ASSIGNED TASK –
Please copy out the entries below exactly, beginning with the line that contains "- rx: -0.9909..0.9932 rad" and ending with the line that contains "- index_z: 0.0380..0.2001", and include nothing outside that span.

────────────────────────────────────────

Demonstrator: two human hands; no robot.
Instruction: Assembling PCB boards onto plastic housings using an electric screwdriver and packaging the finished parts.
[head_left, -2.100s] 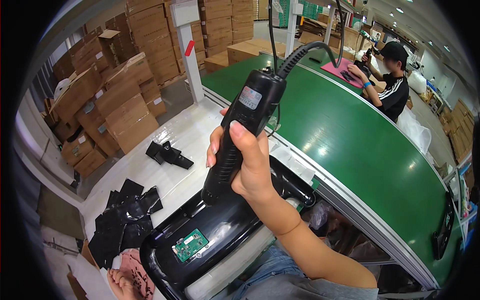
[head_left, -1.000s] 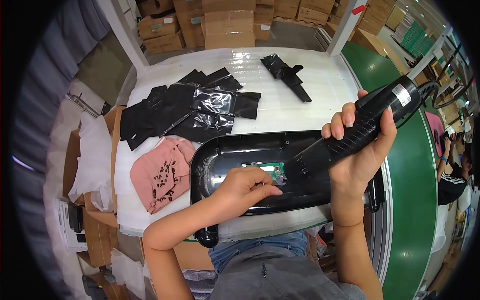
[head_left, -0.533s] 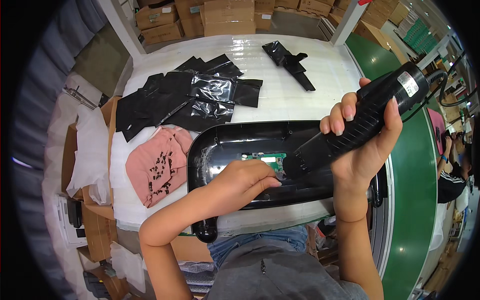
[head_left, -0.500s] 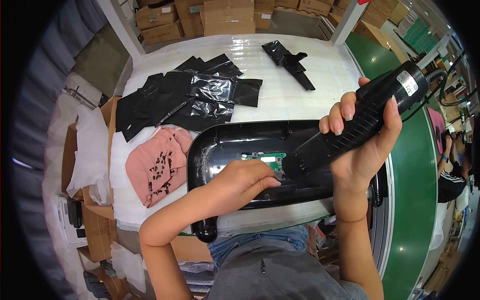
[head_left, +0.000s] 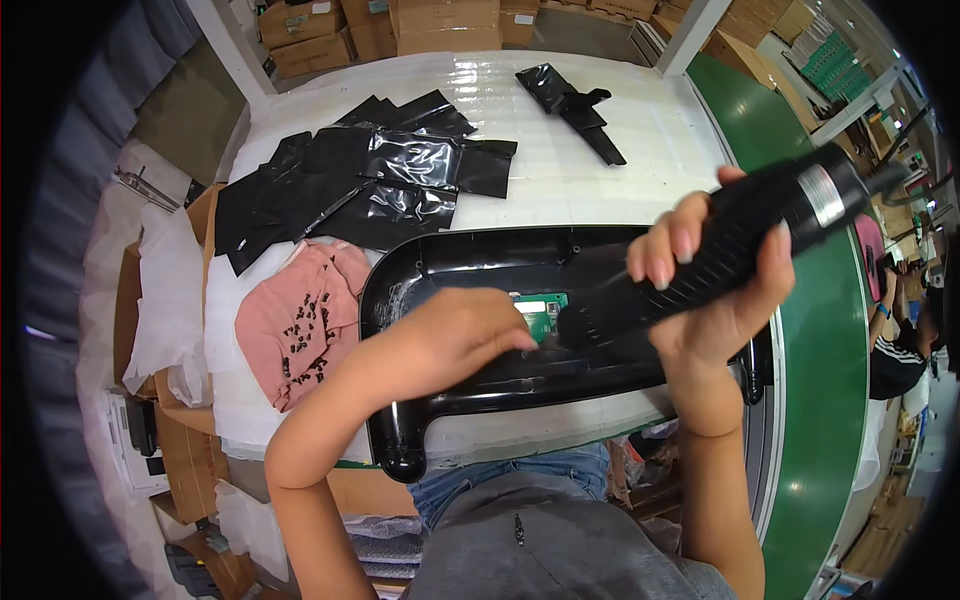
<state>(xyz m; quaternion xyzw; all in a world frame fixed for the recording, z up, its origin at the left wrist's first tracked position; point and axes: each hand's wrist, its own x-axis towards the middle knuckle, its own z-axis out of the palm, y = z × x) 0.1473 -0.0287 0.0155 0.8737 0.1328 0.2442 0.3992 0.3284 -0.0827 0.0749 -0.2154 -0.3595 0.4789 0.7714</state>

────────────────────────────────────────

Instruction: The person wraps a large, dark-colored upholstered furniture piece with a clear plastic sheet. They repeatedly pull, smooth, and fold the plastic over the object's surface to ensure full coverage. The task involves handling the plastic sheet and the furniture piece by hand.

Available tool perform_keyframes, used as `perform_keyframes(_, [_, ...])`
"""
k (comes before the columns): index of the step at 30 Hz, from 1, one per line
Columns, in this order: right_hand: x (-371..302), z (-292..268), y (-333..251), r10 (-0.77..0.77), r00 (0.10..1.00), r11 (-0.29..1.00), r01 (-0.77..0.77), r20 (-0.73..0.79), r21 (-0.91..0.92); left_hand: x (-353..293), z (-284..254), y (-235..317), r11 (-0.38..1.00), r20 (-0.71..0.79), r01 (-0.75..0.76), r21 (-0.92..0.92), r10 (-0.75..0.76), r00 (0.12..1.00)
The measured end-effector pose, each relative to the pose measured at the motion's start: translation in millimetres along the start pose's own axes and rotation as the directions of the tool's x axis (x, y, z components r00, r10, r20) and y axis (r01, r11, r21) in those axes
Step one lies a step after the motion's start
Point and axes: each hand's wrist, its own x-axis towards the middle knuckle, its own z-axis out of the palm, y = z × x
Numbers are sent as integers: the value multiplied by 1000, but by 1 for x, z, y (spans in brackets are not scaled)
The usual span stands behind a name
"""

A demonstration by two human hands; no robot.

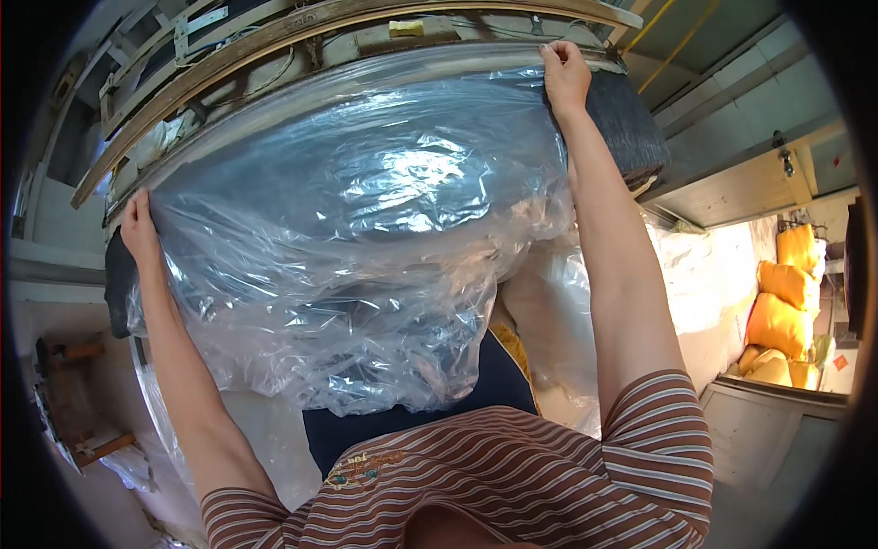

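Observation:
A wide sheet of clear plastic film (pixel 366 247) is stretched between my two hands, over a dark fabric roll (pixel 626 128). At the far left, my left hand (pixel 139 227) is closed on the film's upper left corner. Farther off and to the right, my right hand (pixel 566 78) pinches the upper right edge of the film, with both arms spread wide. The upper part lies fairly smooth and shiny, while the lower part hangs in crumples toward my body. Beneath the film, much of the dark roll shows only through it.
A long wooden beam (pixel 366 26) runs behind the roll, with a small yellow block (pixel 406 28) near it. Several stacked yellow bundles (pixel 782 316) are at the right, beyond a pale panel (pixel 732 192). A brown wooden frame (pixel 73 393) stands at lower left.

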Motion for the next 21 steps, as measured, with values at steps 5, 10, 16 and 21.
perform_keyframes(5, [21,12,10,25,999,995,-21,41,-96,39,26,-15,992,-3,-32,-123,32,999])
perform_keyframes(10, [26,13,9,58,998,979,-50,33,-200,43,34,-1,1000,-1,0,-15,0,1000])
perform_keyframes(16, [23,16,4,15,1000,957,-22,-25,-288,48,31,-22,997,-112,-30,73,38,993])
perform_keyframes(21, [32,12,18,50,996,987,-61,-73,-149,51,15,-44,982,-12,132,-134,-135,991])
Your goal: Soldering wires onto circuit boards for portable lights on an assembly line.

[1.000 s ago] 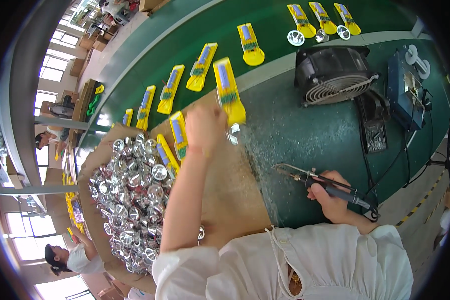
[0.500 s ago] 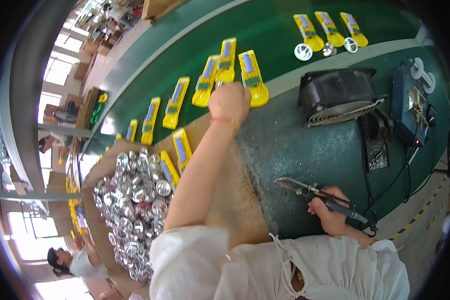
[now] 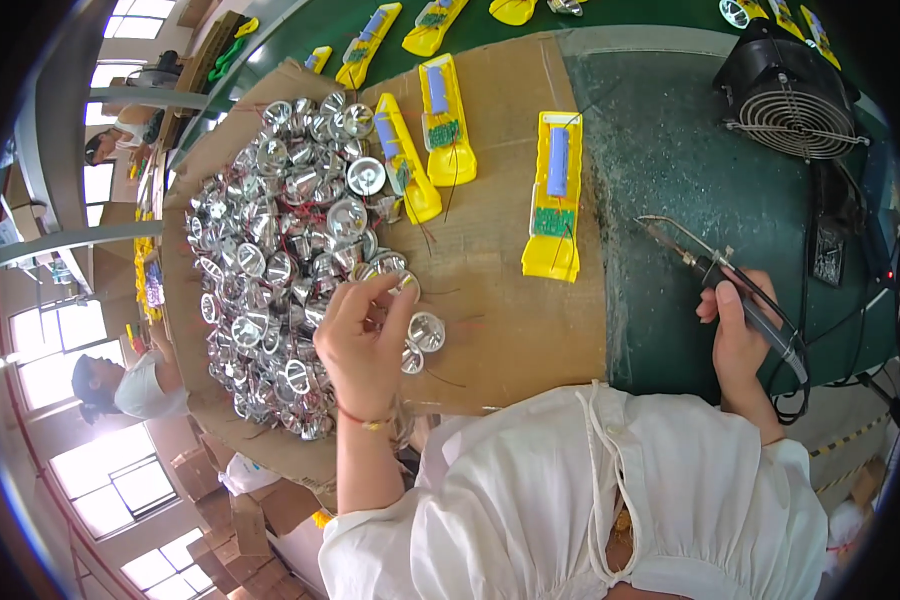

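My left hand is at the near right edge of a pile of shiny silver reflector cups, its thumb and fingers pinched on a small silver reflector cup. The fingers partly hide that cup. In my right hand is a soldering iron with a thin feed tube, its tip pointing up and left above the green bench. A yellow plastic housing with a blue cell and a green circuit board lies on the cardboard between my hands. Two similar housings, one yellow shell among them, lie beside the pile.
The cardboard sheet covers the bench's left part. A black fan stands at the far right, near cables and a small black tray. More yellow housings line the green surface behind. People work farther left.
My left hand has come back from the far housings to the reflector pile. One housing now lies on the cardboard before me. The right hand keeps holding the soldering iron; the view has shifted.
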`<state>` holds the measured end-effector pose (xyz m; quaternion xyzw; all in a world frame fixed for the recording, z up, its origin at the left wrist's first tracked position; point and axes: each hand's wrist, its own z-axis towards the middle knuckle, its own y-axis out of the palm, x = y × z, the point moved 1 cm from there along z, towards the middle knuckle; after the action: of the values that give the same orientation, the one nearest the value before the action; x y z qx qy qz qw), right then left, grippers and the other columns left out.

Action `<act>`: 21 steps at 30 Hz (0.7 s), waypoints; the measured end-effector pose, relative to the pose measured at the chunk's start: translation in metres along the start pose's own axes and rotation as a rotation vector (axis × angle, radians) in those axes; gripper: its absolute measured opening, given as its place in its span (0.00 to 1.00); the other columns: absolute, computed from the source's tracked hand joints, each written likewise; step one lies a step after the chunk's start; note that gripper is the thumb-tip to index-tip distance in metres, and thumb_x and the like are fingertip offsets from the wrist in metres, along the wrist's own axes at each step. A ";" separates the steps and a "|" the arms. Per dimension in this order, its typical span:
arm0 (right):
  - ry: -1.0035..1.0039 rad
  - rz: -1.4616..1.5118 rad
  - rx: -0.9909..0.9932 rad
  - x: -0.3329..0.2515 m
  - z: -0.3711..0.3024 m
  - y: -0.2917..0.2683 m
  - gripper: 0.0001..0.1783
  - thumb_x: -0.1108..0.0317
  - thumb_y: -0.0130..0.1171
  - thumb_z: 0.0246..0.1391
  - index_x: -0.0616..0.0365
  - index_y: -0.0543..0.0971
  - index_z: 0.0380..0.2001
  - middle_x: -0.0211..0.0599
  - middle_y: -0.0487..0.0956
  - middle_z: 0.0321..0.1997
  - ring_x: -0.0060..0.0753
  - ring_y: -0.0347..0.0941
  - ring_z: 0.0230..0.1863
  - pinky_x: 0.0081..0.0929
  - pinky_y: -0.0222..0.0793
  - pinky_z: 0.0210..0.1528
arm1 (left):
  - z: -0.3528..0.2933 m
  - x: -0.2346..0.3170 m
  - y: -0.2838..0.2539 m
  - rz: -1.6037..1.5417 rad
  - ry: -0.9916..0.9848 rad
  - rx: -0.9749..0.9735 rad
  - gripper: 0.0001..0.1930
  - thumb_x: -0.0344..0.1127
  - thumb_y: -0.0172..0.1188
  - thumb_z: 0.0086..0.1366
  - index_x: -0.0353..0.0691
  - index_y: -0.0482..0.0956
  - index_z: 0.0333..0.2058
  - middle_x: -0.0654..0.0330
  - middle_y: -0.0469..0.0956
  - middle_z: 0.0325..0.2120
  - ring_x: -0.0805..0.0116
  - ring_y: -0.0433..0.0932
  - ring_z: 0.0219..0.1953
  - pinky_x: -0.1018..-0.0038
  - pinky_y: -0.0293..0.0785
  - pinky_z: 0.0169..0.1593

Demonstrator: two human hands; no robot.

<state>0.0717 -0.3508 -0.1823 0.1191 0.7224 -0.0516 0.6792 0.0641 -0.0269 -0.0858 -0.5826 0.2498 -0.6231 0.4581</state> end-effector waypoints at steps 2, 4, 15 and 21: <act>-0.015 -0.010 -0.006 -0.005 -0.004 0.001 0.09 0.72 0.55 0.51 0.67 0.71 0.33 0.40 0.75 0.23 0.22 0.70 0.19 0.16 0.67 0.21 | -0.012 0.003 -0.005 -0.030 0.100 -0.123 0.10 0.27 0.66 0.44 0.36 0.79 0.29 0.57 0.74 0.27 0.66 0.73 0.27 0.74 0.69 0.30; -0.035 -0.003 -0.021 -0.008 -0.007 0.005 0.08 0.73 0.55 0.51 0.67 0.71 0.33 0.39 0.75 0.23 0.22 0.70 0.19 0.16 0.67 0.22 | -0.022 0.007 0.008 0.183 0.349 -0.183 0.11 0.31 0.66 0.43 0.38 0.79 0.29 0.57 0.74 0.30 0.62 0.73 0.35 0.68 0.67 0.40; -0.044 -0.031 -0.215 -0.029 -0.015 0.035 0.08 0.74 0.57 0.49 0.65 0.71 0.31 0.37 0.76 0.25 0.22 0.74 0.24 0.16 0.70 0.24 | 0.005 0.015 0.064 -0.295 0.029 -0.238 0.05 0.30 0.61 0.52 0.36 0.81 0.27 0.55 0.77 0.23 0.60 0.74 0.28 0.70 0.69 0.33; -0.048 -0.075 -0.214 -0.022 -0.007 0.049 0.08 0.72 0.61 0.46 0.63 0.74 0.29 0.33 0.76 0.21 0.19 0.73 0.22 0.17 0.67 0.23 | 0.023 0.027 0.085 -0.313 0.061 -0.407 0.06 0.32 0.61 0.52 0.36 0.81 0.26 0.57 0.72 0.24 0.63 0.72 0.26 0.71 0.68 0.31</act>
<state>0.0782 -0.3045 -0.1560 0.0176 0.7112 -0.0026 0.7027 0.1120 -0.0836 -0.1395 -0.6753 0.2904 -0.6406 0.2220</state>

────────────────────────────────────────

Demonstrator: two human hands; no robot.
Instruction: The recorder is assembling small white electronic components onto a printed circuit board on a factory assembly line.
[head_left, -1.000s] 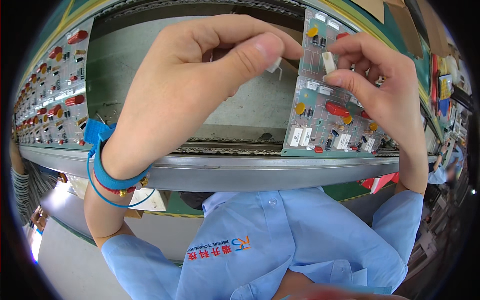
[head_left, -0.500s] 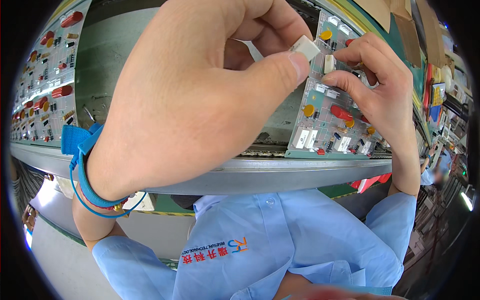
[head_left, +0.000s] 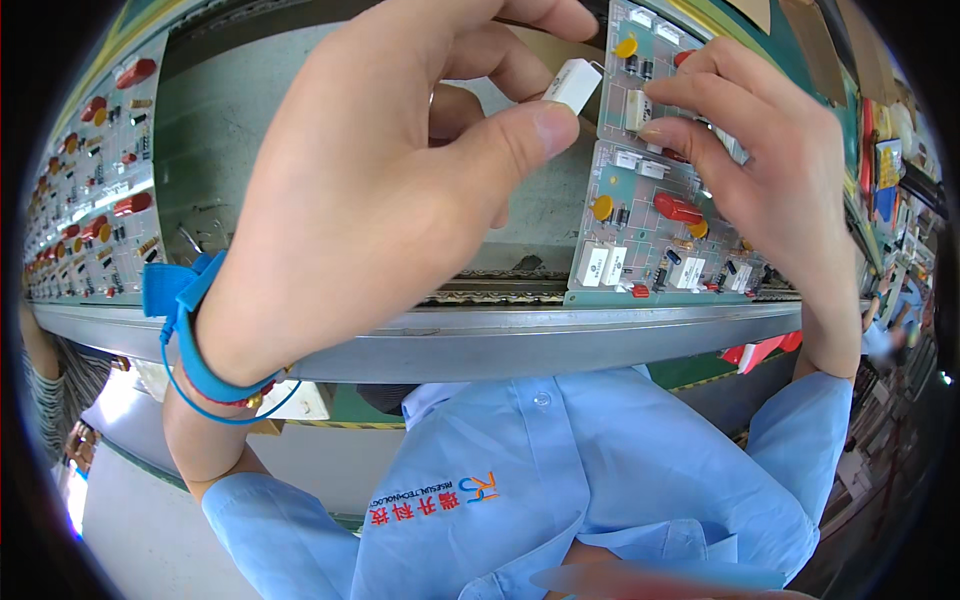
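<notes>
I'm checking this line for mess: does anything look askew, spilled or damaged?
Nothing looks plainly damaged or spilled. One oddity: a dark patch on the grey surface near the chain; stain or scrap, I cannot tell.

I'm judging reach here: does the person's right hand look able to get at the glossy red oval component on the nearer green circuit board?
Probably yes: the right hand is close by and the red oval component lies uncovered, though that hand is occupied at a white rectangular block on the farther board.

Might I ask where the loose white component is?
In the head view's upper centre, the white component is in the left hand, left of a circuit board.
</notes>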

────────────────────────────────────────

YOUR RESPONSE –
  - rx: -0.9909..0.9932 rad
  - x: -0.3329..0.2515 m
  - z: -0.3711..0.3024 m
  - y: -0.2917..0.2683 m
  - gripper: 0.0001..0.1783
  - thumb_x: -0.1108..0.0317
  - thumb_y: -0.0130..0.1171
  - thumb_z: 0.0246..0.1391
  - index_x: -0.0616..0.0365
  - index_y: -0.0543..0.0971
  - index_z: 0.0380..0.2001

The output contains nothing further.